## WORK TO COMPLETE
Output the full listing exactly as written, with no pictures in it.

## DATA BLOCK
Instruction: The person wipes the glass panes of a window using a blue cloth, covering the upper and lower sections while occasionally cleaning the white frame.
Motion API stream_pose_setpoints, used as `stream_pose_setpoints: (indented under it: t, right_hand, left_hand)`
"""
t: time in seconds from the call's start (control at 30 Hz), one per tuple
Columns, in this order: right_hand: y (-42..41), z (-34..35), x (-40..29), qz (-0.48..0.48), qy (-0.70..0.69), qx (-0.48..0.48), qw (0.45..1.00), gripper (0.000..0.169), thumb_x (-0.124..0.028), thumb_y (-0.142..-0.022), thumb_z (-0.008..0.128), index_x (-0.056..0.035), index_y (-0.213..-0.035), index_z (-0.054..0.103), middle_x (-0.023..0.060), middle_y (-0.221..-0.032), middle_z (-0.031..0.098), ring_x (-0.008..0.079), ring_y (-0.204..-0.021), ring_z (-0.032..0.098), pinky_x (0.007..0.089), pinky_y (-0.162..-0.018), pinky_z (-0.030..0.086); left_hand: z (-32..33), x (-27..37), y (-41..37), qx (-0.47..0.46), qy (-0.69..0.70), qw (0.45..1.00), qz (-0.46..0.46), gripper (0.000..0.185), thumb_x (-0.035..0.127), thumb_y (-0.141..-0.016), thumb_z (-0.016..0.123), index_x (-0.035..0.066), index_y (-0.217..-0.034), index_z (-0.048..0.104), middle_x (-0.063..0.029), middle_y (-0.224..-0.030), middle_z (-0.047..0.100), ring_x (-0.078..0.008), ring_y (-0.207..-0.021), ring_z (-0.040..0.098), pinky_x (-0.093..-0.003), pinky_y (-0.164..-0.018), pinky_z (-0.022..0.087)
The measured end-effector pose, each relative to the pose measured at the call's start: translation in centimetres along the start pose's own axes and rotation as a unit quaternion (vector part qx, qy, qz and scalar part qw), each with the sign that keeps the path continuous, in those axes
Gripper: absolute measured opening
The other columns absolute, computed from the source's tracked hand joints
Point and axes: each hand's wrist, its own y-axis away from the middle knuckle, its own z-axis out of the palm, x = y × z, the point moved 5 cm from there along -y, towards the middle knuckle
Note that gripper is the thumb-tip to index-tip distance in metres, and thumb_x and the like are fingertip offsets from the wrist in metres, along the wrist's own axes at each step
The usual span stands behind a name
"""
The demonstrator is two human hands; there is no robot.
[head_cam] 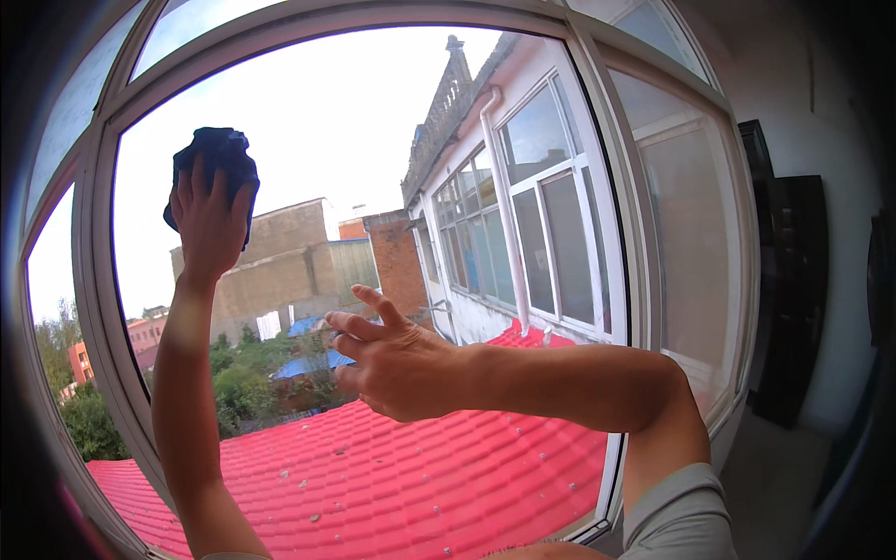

## EXERCISE RESULT
Instruction: The person wipes the glass panes of a window using a blue cloth, covering the upper and lower sections while occasionally cleaning the white frame.
Motion API stream_pose_setpoints, used as `stream_pose_setpoints: (indented under it: t, right_hand, left_hand)`
"""
t: time in seconds from the call's start (control at 30 Hz), one per tuple
Columns, in this order: right_hand: y (-42..41), z (-34..35), x (-40..29), qz (-0.48..0.48), qy (-0.70..0.69), qx (-0.48..0.48), qw (0.45..1.00), gripper (0.000..0.169), thumb_x (-0.124..0.028), thumb_y (-0.142..-0.022), thumb_z (-0.008..0.128), index_x (-0.056..0.035), index_y (-0.213..-0.035), index_z (-0.054..0.103), middle_x (-0.023..0.060), middle_y (-0.221..-0.032), middle_z (-0.031..0.098), ring_x (-0.008..0.079), ring_y (-0.204..-0.021), ring_z (-0.032..0.098), pinky_x (0.007..0.089), pinky_y (-0.162..-0.018), pinky_z (-0.030..0.086); left_hand: z (-32..33), x (-27..37), y (-41..37), qx (-0.47..0.46), qy (-0.69..0.70), qw (0.45..1.00), qz (-0.46..0.46), gripper (0.000..0.185), thumb_x (-0.035..0.127), thumb_y (-0.141..-0.016), thumb_z (-0.016..0.123), index_x (-0.035..0.066), index_y (-0.217..-0.034), index_z (-0.048..0.104), middle_x (-0.063..0.029), middle_y (-0.224..-0.030), middle_z (-0.047..0.100), ring_x (-0.078..0.008), ring_y (-0.207..-0.021), ring_z (-0.040..0.098), pinky_x (-0.093..-0.003), pinky_y (-0.164..-0.018), pinky_z (-0.022..0.087)
The measured end-effector pose, each relative to the pose measured at the call's start: translation in centimetres along the start pose's own axes and rotation as a unit quaternion (vector part qx, qy, qz and scalar part qw), each with the sign that keeps the path continuous, in those axes
Gripper: absolute measured opening
The other columns absolute, computed from the source's tracked hand joints
Point and axes: each hand's wrist, its own y-axis away from the middle knuckle, its own z-axis out of the palm, x = y × z, the point moved 5 cm from there along -y, towards the middle knuckle
Note that gripper is the thumb-tip to index-tip distance in metres, and thumb_x and the like are fingertip offsets from the wrist in metres, along the wrist's own axes at each step
The usual span stands behind a name
"""
The demonstrator is two human hands; there is no robot.
[head_cam] 

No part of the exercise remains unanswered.